Shamrock Was Sacred to Druids
The word shamrock is derived from ‘seamrog’, the old Irish word for little clover. The plant was seen by the druids as sacred because its leaves formed a mystical triad. The shamrock is often included in Irish brides’ bouquets and grooms’ boutonnieres for good luck.
Another legend suggests that when St. Patrick was seeking converts in the 5th century, he taught that the three leaves represented the Holy Trinity. There is no mention of this in old Irish manuscripts.
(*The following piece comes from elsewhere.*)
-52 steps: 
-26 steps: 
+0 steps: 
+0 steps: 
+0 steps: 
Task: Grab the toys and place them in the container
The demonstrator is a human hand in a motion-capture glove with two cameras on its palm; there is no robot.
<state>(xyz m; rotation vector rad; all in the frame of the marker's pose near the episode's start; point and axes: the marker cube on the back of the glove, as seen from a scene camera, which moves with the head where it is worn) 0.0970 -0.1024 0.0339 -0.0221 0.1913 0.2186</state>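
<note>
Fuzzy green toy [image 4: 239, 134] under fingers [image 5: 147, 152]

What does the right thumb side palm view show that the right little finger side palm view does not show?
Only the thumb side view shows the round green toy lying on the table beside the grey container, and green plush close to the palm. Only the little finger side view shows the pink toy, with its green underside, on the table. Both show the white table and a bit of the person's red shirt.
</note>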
Perhaps because of the significance of three to the ‘pagans’ it was the most likely symbol to be accepted.
When the Irish Volunteers showed rebellion against restrictions placed on traditional practices, they began to wear the shamrock. Laws were passed stating that anyone wearing the emblem would be hung.
The Irish regiments’ victories during the Boer War prompted Queen Victoria to issue an order. Since then, all Irish regimental ranks wear a shamrock sprig in their head dress on St. Patrick’s Day. It is now customary for a British Royal Family member to present a shamrock to the Irish Guards regiment on March 17.
Celtic Cross and St. Patrick
The legend of the Celtic cross (or high cross) also relates to Ireland. Apparently St. Patrick was shown a sacred standing stone. On it was a circular marking made by the druids. To demonstrate the melding of old and new beliefs, he marked a cross through the circle. According to legend, he then blessed the stone.
Irish Claddagh Rings
Claddagh is a fishing village in Galway, Ireland. It is said that the ring represents the fishing Kings whose motto was “in love and friendship let us reign”. In the 17th century the symbol was made into a ring which became a popular gift throughout Galway. Design elements are two hands (friendship) clasping a heart (love), and surmounted by a crown (loyalty).
According to tradition, the outward heart signifies that the wearer is “heart whole and fancy free”. The family heirloom Claddagh rings were passed down from a mother for her eldest daughter to wear on her wedding day. The ring would then be worn with the heart facing inward.
Ancient Celtic Harp
This beloved emblem has been associated with Ireland for centuries. As early as the 1500s it was depicted on Irish coins. Facts related to its origins are sparse, though many myths exist. It was also an important instrument in the Scottish Highlands and Islands.
Professional, trained harpists frequently performed for the nobility. Highly regarded, they often accompanied poets during their readings. The superb musicians used their fingernails for playing, not the fingertips as done today.
Irish concentration on music of the harp lead to the under development of other music for many years. During the 17th and 18th centuries, there was a sharp decline in the tradition.
Blind, itinerant composer Turlough Carolan (1670-1738) is considered the last of the great Irish harpists. The 1792 Belfast Harp Festival was a vain attempt to renew interest in the ancient music.
As the official emblem of Ireland, the ancient harp is prominently displayed on the Irish Presidential flag. It is also shown on coins, official documents, uniforms, and the labels of Guinness. Most of the melodies and airs once played on it are lost.